The First Digital US dollar-pegged stablecoin (FDUSD) depegged on April 2, after Tron founder Justin Solar claimed that the stablecoin issuer was bancrupt.
Market marker Wintermute transferred over 75 million FDUSD tokens again to First Digital inside a day because the stablecoin depegged to $0.87.
Supply: Lookonchain
“Since $FDUSD depegged, #Wintermute has transferred 75M $FDUSD to First Digital Labs,” wrote blockchain intelligence platform Lookonchain, in an April 3 X submit, including:
“They seemingly purchased $FDUSD at a reduction throughout the depeg and redeemed it 1:1 by way of First Digital—making a stable revenue.”
Supply: Lookonchain
Wintermute with over 31 million FDUSD tokens from Binance proper after the depegging occurred. “Assuming they purchased $FDUSD close to the underside at $0.90, they might make over $3M when $FDUSD returned to the peg,” added Lookonchain.

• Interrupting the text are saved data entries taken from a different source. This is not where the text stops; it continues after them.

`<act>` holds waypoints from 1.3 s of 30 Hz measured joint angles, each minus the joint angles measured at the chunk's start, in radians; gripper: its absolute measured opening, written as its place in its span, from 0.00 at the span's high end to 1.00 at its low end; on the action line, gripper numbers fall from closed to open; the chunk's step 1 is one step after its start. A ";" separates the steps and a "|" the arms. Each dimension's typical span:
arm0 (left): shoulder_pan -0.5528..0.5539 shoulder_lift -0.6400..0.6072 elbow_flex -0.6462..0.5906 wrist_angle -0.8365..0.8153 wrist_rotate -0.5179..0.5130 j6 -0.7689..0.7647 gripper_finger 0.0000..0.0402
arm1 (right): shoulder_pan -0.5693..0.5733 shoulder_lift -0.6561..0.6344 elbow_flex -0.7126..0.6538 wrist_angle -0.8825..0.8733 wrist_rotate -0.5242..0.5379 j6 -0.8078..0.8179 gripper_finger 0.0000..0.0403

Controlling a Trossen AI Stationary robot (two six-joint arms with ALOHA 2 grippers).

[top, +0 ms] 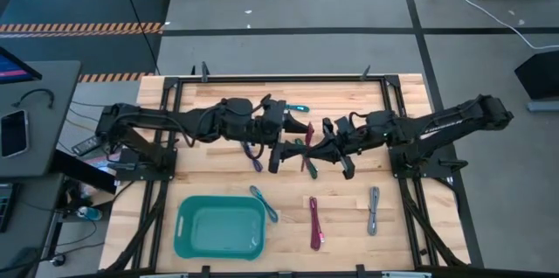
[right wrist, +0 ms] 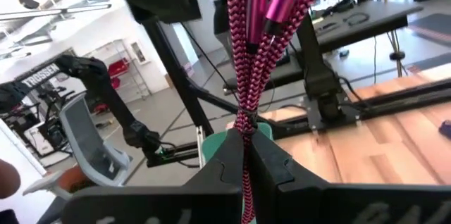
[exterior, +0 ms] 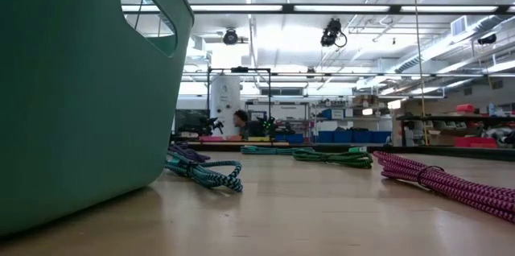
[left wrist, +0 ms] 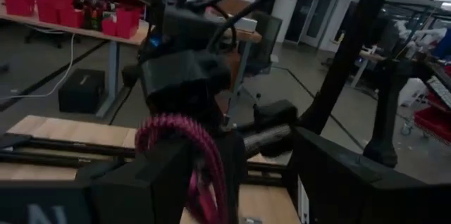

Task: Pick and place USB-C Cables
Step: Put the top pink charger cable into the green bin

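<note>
Two grippers are met above the middle of the wooden table [top: 218, 173], with a magenta USB-C cable [right wrist: 248, 62] passed between them. The right gripper [right wrist: 246, 155] is clenched on that braided bundle, while the left gripper [left wrist: 232, 175] is spread wide around its looped end. A teal bin [top: 219, 226] is seen at the near edge, with another magenta cable [top: 314, 223] and a grey cable [top: 374, 210] beside it.

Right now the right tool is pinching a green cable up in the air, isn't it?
Not quite: the cable is magenta, not green. The right wrist view shows the right tool shut on the magenta braided bundle, held up above the table. The rest is right.
</note>
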 joint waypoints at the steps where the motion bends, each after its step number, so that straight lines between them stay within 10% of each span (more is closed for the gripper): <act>1: 0.000 0.004 0.000 -0.004 0.000 -0.006 0.40 | 0.000 0.013 0.000 0.013 -0.008 0.002 0.98; 12: 0.010 0.037 0.000 -0.008 -0.003 0.008 0.46 | -0.001 0.064 -0.001 0.122 -0.051 0.023 0.98; 21: 0.014 0.036 0.000 -0.012 -0.014 0.010 0.95 | -0.001 0.055 -0.001 0.123 -0.049 0.028 0.98; 39: 0.021 0.033 0.000 -0.023 -0.031 0.071 0.97 | 0.000 0.048 -0.001 0.165 -0.106 0.211 0.62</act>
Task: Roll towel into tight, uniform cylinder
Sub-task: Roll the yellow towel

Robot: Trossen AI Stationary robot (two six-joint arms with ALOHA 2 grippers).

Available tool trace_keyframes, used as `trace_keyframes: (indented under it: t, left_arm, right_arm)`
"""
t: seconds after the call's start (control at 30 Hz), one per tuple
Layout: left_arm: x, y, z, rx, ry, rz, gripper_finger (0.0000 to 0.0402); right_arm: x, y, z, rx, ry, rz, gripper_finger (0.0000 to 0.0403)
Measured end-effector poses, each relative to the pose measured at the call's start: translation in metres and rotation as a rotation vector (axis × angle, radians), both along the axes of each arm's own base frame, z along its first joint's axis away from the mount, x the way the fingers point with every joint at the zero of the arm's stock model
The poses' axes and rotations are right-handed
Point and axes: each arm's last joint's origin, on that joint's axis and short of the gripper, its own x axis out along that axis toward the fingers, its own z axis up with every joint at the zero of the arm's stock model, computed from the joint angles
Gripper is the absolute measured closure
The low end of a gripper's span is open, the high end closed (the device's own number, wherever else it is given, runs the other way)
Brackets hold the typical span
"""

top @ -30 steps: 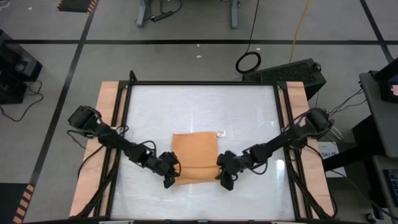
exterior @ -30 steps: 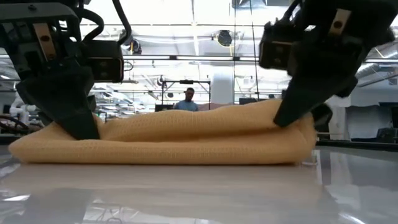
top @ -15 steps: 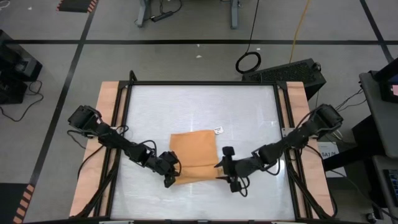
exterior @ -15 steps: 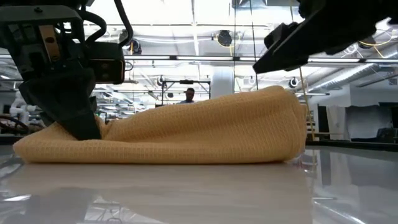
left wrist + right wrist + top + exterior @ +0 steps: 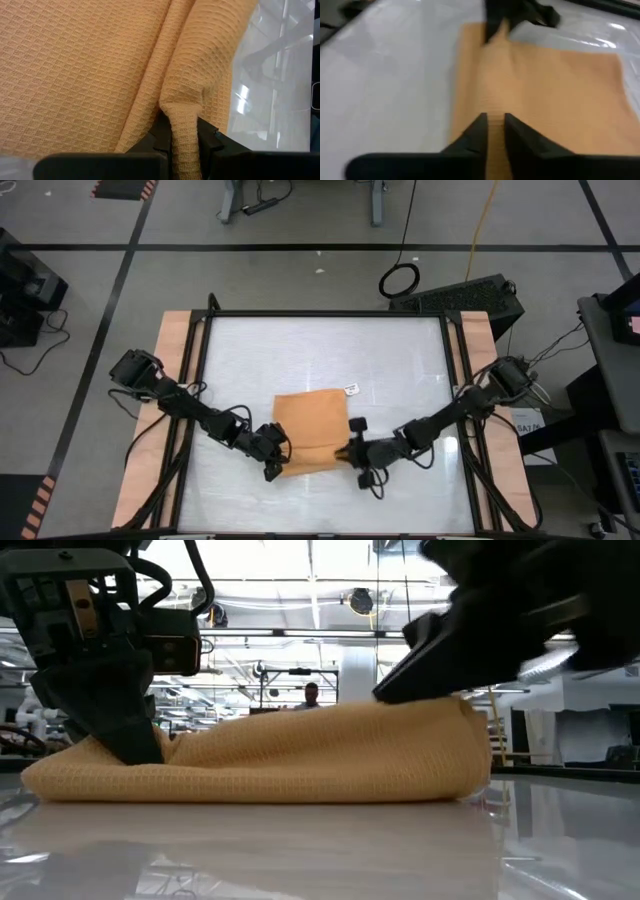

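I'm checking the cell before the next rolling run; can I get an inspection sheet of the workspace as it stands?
Surface: glossy white table with wooden side rails, bare apart from the cloth.
Job's things: towel lies flat, its near edge turned up into a low fold, no cylinder yet; white tag at its far right corner.
Clutter: nothing seen on the table.
Grippers: left gripper shut on a pinch of the fold's left end; right gripper at the fold's right end, fingers close together over the cloth, grip unclear.
Cables: coiled black cable and a yellow lead on the floor beyond the table.
Surroundings: taped floor, equipment stands; a person far behind.
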Motion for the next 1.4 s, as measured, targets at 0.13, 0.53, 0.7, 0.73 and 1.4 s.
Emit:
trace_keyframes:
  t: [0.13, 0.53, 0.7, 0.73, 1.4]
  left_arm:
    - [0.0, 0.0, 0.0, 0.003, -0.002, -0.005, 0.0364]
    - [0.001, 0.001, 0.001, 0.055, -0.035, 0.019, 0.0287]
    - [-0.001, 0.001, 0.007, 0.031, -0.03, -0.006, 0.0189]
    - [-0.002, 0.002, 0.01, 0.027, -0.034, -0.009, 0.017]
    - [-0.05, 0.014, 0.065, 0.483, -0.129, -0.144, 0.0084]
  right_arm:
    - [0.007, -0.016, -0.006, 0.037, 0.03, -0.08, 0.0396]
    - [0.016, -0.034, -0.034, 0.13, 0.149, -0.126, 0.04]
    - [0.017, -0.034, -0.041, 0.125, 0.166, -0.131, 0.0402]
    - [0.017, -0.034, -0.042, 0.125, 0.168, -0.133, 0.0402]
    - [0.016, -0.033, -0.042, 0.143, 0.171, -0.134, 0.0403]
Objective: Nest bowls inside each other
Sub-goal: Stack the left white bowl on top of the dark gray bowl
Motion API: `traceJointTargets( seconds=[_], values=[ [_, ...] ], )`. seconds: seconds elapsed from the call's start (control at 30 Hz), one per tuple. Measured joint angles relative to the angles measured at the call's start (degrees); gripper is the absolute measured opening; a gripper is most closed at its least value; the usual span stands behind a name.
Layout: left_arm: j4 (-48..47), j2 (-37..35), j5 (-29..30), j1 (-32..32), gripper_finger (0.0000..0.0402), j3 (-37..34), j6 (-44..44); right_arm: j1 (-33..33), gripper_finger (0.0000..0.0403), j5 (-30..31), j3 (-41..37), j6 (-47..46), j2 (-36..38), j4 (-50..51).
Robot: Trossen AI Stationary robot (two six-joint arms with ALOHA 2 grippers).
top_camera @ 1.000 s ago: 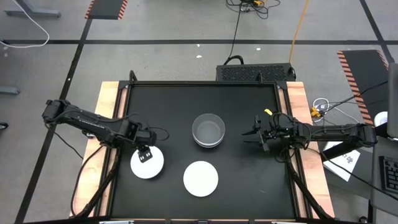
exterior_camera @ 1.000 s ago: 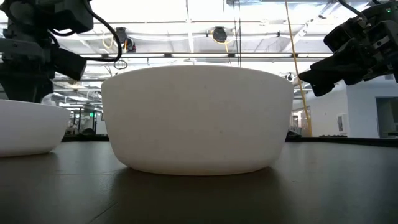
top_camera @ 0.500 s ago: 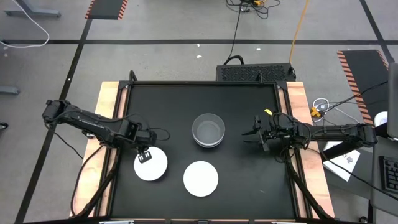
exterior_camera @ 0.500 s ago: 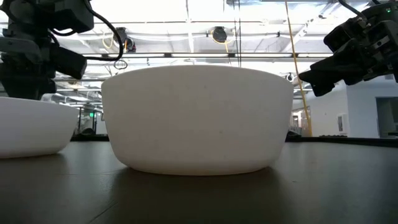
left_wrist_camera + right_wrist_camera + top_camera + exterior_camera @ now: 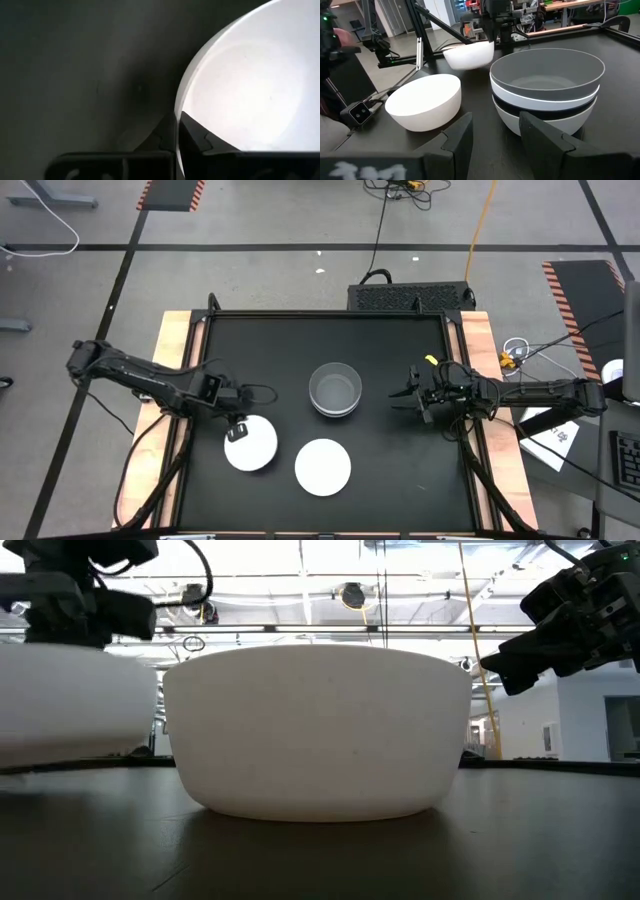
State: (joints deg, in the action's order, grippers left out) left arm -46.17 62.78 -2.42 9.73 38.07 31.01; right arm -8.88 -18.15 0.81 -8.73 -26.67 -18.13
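My left gripper (image 5: 237, 431) is shut on a white bowl (image 5: 252, 447) at the table's near left; in the right wrist view this bowl (image 5: 468, 55) hangs above the tabletop. A second white bowl (image 5: 323, 466) rests on its base near the front edge. At the table's middle stands a stack of nested bowls (image 5: 334, 389) with a grey one (image 5: 546, 75) on top. My right gripper (image 5: 408, 398) waits open to the right of the stack, its fingers level and pointing at it. My left gripper pinches the white bowl's rim (image 5: 178, 107) on the bowl's far-left side, one finger (image 5: 197, 136) inside the bowl and one outside. The fingers come steeply from above. The bowl hangs below them, mouth up, lifted clear of the table.
The black tabletop (image 5: 400, 340) has bare room behind the stack and at its far left. Wooden side rails (image 5: 478, 350) run along both edges. Cables and a dark box (image 5: 410, 295) lie on the floor beyond the far edge.
My left gripper has shut on the white bowl's rim and gone up with it. The bowl has shifted a little toward the table's right edge and now hangs clear of the tabletop.
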Motion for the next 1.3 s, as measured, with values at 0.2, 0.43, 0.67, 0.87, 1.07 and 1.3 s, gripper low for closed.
traceJointTargets(
  seconds=[0.2, 0.43, 0.67, 0.87, 1.07, 1.3],
  values=[
    [5.31, -2.44, 3.89, -0.01, 0.0003, 1.67, -3.63, 0.0, 0.0153, 0.0, 0.01, 0.09, -0.01, 0.0],
    [19.6, -6.42, 6.58, 0.03, 0.0002, 1.79, -13.28, 0.0, 0.0153, 0.0, 0.01, 0.17, -0.07, -0.13],
    [26.0, -7.43, 11.45, -0.01, 0.0001, 1.79, -20.83, 0.0, 0.0153, -0.09, 0.01, 0.17, -0.09, 0.0],
    [26.58, -7.97, 12.82, 0.0, 0.0001, 1.79, -22.66, 0.02, 0.0153, -0.13, 0.0, 0.0, -0.09, 0.87],
    [24.78, -11.78, 15.9, -0.32, 0.0002, 1.77, -24.76, 0.02, 0.0153, -0.15, 0.01, -0.02, -0.09, 0.92],
    [24.47, -17.92, 15.72, -3.42, 0.0002, -2.55, -23.33, 0.02, 0.0153, -0.17, 0.0, -0.24, -0.07, 0.9]
  ],
)
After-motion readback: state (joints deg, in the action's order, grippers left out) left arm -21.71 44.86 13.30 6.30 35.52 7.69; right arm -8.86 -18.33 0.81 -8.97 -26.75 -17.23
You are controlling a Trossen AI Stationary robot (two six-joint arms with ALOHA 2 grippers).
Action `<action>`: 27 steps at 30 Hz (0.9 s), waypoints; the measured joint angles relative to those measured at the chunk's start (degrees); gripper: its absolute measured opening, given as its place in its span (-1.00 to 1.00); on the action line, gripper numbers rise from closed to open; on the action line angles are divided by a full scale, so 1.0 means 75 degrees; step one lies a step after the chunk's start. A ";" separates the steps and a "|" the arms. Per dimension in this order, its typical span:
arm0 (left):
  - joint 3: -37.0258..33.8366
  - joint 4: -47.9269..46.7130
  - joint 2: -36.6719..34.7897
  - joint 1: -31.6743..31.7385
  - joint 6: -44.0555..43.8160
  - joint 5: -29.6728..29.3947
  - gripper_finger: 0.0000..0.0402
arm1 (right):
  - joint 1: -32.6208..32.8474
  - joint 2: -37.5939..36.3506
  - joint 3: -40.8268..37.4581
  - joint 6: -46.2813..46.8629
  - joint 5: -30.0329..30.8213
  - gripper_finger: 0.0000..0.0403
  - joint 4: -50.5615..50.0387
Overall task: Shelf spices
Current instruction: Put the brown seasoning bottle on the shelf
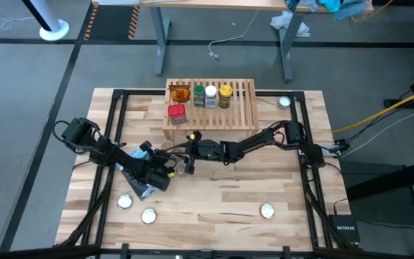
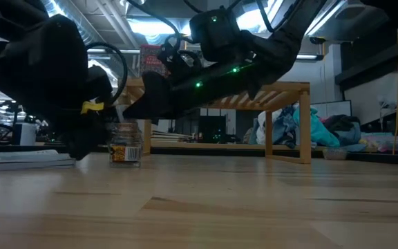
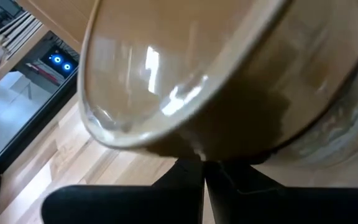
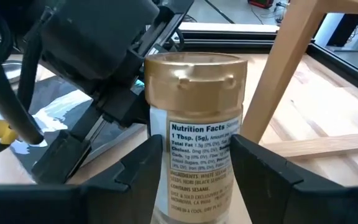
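Starting at my left, I see the left arm lying low across the pale planked tabletop point(image 1: 221, 194), its pincer point(image 1: 158, 177) sitting over the blue-and-white pouch point(image 1: 141, 188). Through the left wrist camera a curved clear container point(image 3: 185, 81) with a glossy wall fills nearly everything, pressed right up against the lens. The two dark fingers meet in a thin seam beneath it, so the left pincer reads as closed, but I cannot tell whether it actually holds anything.

Two flat round silver discs point(image 1: 125, 202) lie near the front edge below that arm, and a third point(image 1: 267, 211) lies further right.

Moving to the middle, a small jar point(image 4: 194, 124) with a ribbed gold-tan lid and a white nutrition label stands upright on the tabletop just in front of the shelf point(image 1: 244, 114). The right pincer point(image 1: 190, 162) has its flat black fingers point(image 4: 151, 174) on either side of the jar's body, partly open to about the jar's width; whether the pads press the glass I cannot tell. From the low camera the same jar point(image 2: 125, 146) shows as a squat clear cylinder resting on the wood.

Behind it, the shelf is a light slatted rack with square legs. Along its back row sit an orange packet point(image 1: 180, 94), a green-lidded jar point(image 1: 199, 94), a white-lidded jar point(image 1: 210, 96) and a yellow-lidded jar point(image 1: 225, 95). A red tin point(image 1: 177, 113) stands on the front slats, left of centre.
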 joint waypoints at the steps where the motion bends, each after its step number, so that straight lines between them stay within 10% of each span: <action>1: 0.0000 -0.0019 0.0000 -0.0014 -0.0031 0.0011 -1.00 | 0.0000 -0.0002 -0.0001 0.0003 -0.0003 -0.03 -0.0021; 27: 0.0024 -0.1317 -0.0312 -0.0166 -0.0912 -0.0441 -1.00 | 0.0000 0.0012 -0.0006 0.0405 -0.0020 0.17 -0.0904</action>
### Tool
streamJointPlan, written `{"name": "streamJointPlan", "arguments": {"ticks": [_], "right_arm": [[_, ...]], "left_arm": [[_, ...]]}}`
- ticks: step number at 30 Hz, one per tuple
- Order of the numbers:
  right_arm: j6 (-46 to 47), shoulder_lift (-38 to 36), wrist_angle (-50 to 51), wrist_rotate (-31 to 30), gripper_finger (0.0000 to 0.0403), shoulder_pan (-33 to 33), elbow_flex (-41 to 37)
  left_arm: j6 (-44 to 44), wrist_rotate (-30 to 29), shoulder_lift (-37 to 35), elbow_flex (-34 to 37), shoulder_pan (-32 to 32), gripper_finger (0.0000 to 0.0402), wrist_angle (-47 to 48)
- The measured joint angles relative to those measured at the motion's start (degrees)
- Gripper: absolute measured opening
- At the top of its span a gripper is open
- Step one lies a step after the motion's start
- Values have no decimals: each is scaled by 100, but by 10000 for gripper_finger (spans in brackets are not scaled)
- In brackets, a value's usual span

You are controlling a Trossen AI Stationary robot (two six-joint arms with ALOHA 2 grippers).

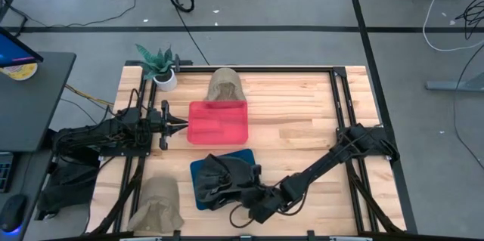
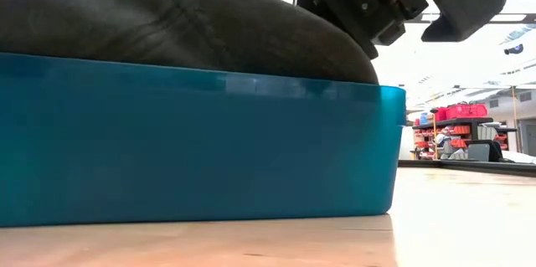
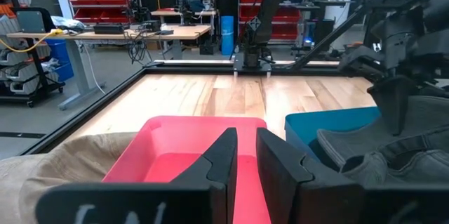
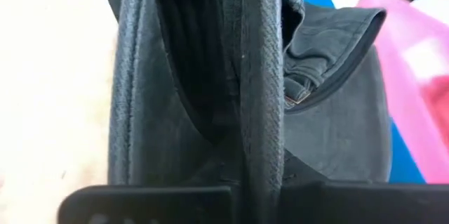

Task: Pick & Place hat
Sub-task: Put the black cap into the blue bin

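Wooden counter [image 1: 302, 120]. Blue bin [image 1: 203, 171] at near edge, dark hat [image 1: 223, 177] lying in it. Red bin [image 1: 218, 122] just behind. Right gripper [image 1: 240, 194] clamped on hat's edge. Left gripper [image 1: 180, 126] at red bin's side, fingers nearly closed, holding nothing.

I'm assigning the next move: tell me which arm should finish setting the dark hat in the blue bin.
Right. Its gripper is already at the dark hat over the blue bin. The left gripper waits by the red bin.

The right gripper [image 1: 243, 196] holds a dark hat [image 1: 227, 179] over the blue bin [image 1: 198, 169].
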State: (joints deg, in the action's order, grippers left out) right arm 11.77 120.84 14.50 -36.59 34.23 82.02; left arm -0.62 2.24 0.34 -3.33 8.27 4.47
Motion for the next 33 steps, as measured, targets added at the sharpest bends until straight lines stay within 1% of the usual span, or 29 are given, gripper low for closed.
{"name": "streamJointPlan", "arguments": {"ticks": [4, 9, 12, 17, 21, 26, 29, 31, 33], "right_arm": [[57, 0, 72, 138, 21, -30, 0], [24, -9, 64, 248, 27, -4, -7], [62, -7, 61, 305, 40, 0, -10], [89, -189, 146, 581, 100, 2, -37], [130, -503, 177, 799, 151, 25, -46], [103, -847, 23, 794, 192, 55, -44], [-6, -900, -370, 762, 203, 51, -44], [-193, -902, -836, 802, 205, 51, -44], [-456, -829, -1460, 971, 205, 40, -39]], "left_arm": [[-2, 0, 1, 0, 1, 58, 0], [-2, 0, 0, 0, 0, 58, 0], [-2, 0, 0, 0, 1, 58, 0], [-2, 0, 0, 0, 0, 58, 0], [-1, 0, 1, 0, 2, 58, 0], [-2, 0, 0, 0, 0, 58, 0], [-1, -2, 0, 0, 0, 58, 0], [-2, -2, 0, 0, 0, 58, 0], [0, -2, 2, 0, 0, 58, 0]]}}
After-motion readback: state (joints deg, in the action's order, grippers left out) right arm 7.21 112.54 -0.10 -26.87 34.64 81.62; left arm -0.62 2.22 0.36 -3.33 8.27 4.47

Associated: Bitcoin worth can hit $250K in 2025 if Fed shifts to QE: Arthur Hayes
The promoting patterns of market makers have been carefully watched since February’s $2.24 billion crypto liquidation occasion, which noticed large-scale promoting from a number of market contributors, together with market makers.
Causes for the crypto market crash. Supply: Evgeny Gaevoy
Nevertheless, the crypto market crashes of 2025 have been “straight linked to TradFi occasions,” akin to DeepSeek and Trump’s tariffs, in keeping with Evgeny Gaevoy, the founding father of Wintermute.
Associated: 70% likelihood of crypto bottoming earlier than June amid commerce fears: Nansen
First Digital: “Our stablecoin stays totally backed and solvent”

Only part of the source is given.